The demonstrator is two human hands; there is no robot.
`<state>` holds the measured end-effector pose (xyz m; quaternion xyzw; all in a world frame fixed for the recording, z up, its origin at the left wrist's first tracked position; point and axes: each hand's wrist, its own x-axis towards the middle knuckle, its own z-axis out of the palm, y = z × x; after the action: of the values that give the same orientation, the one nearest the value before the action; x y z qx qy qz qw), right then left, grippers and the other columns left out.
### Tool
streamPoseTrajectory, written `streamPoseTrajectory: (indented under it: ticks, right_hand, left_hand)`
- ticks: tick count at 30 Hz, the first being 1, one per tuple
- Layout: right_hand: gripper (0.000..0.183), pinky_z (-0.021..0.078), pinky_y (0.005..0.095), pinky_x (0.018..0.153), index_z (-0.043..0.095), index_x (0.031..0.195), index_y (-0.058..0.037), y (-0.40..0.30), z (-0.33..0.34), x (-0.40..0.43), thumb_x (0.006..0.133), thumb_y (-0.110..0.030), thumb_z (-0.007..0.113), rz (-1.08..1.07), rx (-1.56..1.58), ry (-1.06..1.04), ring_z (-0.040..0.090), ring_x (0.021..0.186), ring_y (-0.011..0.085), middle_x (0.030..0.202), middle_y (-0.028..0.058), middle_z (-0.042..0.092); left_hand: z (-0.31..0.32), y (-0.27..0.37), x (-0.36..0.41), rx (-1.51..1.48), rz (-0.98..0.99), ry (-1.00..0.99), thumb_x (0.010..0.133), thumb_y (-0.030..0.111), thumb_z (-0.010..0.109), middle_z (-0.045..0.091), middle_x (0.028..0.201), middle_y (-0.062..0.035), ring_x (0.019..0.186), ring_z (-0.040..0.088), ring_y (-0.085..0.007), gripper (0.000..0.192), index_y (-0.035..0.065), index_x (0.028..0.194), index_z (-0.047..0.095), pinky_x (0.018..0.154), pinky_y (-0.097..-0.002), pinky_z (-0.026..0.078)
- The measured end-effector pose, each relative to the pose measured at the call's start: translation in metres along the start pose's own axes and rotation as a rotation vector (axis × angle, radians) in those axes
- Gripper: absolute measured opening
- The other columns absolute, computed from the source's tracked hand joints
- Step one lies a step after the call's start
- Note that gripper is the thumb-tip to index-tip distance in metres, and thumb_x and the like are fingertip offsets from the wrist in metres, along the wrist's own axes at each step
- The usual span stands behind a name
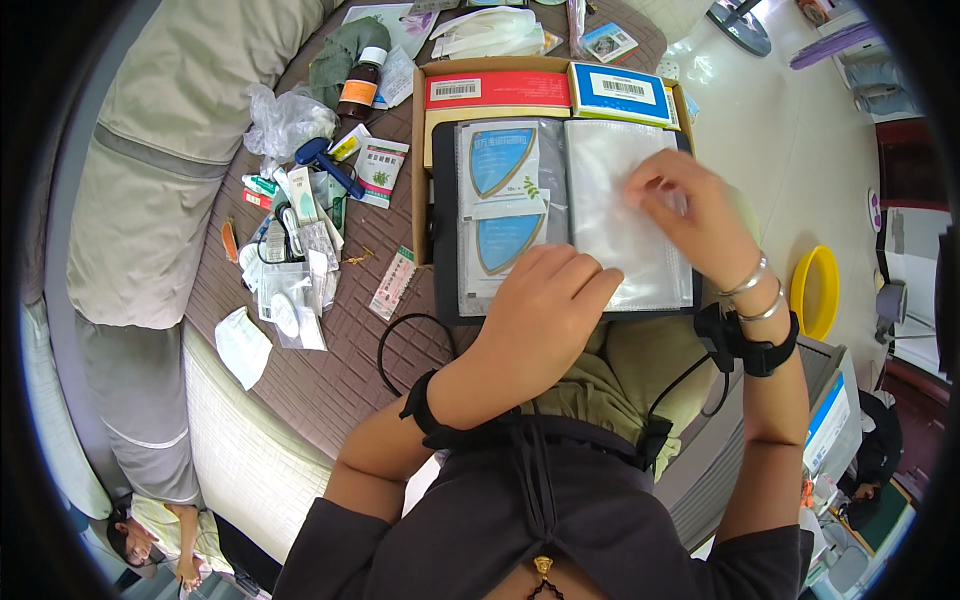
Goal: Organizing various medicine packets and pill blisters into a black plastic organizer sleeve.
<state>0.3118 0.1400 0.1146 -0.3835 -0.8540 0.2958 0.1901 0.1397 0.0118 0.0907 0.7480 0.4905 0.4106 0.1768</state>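
Note:
An album with clear plastic sleeves (pixel 630 225) and a black cover lies spread over a cardboard box (pixel 420 180) in front of me. Its left page holds two blue-and-white sachets (pixel 501 161), one above the other. My left hand (pixel 551 300) rests at the album's lower middle, fingers curled; whether it pinches a sleeve is hidden. Above the right page is my right hand (pixel 686 206), blurred, its thumb and forefinger close together near the sleeve; a hold on the plastic cannot be made out. Behind the album, a red box (pixel 499 90) and a blue-and-white box (pixel 622 91) stand in the carton.
On the brown quilted seat at left lie a brown medicine bottle (pixel 360 86), a crumpled plastic bag (pixel 289 124), a blue razor (pixel 330 166), sachets and a white mask (pixel 244 346). A yellow basin (pixel 814 292) is on the floor at right. Other people sit at both lower corners.

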Motion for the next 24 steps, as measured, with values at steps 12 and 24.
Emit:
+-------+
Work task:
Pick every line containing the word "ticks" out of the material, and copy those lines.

Response for this exercise:
streamPoseTrajectory, written `streamPoseTrajectory: (indented under it: ticks, right_hand, left_hand)`
- ticks: tick count at 30 Hz, the first being 1, one per tuple

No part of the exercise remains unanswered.